Clinical trials on the therapeutic applications of resveratrol in humans
 
Some randomized and large studies have been made to estimate the bioavailability, safety and therapeutic effects of resveratrol in humans. In fact, promotional marketing of resveratrol as a dietary supplement in last few years was based on the observation of low rate of death from cardiovascular disease in the Mediterranean population that had consumed resveratrol and other bioactive compounds from red wine, despite a diet that was relatively high in saturated fat. To completed (Table 2)
 

Conclusions and future directions

Taken together, these investigations have shown that natural bioactive compound resveratrol can improve the general health in mammals supporting its potential use to prevent and treat diverse age-related diseases. These age-related disorders include organ failures, cardiovascular and neurodegenerative disorders, arthritis, atherosclerosis, obesity- and diabete-related disorders and aggressive cancers. The anti-aging effects of resveratrol on adult stem/progenitor cells and their differentiated progenies appear to be principally mediated via the activation of Sirts 1 and 3, and inhibition of oxidant and metabolic pathways. In contrast, the anticancer properties of resveratrol on cancer stem/progenitor cells seem rather to implicate the activation of apoptotic and necrotic pathways of cell death and inhibition of the angiogenic process. Additional investigations are, however, necessary to further establish the molecular mechanisms of the CR mimicking and anti-aging effects of resveratrol on diverse types of tissue-resident adult stem/progenitor cells and their local microenvironment designated as niches versus their differentiated progenies.
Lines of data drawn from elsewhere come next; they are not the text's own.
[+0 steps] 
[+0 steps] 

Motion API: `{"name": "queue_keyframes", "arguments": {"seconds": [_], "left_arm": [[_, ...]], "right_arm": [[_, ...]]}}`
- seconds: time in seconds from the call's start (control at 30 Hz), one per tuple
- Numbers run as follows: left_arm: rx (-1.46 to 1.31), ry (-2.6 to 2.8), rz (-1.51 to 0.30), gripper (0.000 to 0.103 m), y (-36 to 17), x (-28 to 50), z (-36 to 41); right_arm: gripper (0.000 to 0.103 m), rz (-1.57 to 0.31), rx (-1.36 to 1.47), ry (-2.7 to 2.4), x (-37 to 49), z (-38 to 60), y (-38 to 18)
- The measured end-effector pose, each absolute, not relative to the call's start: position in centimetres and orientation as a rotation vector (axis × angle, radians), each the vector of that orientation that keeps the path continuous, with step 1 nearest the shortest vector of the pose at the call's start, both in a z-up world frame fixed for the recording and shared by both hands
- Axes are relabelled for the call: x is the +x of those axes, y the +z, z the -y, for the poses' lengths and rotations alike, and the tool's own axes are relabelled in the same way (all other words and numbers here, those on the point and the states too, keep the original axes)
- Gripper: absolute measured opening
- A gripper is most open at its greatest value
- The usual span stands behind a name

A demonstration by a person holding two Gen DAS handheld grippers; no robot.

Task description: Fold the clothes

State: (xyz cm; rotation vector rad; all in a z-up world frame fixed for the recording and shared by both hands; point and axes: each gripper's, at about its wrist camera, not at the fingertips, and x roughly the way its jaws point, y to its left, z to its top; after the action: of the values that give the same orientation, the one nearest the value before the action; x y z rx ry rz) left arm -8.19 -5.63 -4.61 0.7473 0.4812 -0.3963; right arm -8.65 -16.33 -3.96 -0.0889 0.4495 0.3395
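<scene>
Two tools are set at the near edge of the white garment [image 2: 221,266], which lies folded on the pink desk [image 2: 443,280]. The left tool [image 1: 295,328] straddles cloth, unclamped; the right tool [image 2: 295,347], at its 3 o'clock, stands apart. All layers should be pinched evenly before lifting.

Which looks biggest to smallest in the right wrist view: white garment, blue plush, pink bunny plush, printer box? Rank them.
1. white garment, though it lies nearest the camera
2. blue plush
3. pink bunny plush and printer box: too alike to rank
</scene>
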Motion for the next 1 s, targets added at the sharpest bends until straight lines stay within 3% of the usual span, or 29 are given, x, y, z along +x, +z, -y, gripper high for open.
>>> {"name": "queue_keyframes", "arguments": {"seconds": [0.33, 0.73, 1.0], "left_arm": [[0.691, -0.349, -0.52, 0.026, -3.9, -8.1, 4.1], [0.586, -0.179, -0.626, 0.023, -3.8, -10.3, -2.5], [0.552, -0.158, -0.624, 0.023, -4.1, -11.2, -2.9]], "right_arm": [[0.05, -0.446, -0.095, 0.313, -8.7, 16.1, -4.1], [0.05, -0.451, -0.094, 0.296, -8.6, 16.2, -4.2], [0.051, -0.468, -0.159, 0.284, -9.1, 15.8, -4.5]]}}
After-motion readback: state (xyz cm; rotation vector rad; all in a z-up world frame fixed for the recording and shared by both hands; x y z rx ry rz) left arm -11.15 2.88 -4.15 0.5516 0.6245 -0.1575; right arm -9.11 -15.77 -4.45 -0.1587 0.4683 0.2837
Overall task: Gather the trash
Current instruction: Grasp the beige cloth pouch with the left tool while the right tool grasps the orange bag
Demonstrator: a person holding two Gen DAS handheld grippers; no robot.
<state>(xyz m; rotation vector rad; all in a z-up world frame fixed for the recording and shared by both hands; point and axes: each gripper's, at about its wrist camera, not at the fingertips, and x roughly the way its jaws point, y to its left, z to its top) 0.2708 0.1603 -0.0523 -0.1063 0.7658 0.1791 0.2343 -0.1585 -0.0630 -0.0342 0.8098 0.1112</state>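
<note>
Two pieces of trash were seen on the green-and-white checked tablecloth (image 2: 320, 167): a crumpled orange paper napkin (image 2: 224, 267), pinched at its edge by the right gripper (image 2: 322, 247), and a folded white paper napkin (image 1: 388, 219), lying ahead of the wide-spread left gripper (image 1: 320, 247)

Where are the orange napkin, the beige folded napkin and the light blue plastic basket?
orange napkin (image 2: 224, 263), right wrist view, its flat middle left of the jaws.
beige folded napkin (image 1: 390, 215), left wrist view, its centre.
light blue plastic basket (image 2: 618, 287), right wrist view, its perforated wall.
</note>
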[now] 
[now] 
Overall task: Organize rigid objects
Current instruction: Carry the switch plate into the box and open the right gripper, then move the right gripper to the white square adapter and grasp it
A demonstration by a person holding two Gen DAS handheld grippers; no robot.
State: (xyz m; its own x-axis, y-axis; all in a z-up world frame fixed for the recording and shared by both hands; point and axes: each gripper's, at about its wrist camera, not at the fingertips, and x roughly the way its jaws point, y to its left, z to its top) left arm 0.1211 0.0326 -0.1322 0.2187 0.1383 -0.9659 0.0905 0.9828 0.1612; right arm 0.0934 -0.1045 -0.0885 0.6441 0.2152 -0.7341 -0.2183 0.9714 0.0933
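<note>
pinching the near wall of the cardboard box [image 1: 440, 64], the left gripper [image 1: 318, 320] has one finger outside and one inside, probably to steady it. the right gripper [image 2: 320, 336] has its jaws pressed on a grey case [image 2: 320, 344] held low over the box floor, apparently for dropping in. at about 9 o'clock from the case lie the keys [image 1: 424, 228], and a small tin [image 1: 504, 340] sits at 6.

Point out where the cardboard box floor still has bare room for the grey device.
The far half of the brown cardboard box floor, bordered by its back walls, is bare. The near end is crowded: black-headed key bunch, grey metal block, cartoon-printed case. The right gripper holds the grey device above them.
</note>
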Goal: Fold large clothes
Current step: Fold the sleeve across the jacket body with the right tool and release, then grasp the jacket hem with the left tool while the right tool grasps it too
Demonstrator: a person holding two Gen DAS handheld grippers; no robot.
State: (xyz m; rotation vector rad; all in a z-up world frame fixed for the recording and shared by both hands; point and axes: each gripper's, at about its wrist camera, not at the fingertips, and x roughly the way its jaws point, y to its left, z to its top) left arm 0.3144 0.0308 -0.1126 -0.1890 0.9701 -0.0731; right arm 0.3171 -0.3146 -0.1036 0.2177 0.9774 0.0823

More particularly, it will be important to determine the common signaling elements modulated by resveratrol and CR involved in the expansion of lifespan. The molecular signaling components responsible for the pleiotropic effects of resveratrol on adult stem/progenitor cells versus their malignant counterparts, cancer stem/progenitor cells, is also  of critical significance to optimize the potential therapeutic use of resveratrol for treating diverse age-related diseases and aggressive and recurrent cancers. Of therapeutic interest, the development of novel analogs or nanotechnology-derived delivery systems of resveratrol is also of major importance to improve its water solubility and bioavailability. The large and randomized clinical trials performed with resveratrol, alone and in combination therapies, in health individuals and patients are also required to confirm its potential use to prevent and treat numerous age-related disorders in humans. Hence, nutraceutical compound, resveratrol should offer great promises to develop new combination therapies for preventing and treating diverse devastating age-related disorders and aggressive cancers in safe conditions in humans.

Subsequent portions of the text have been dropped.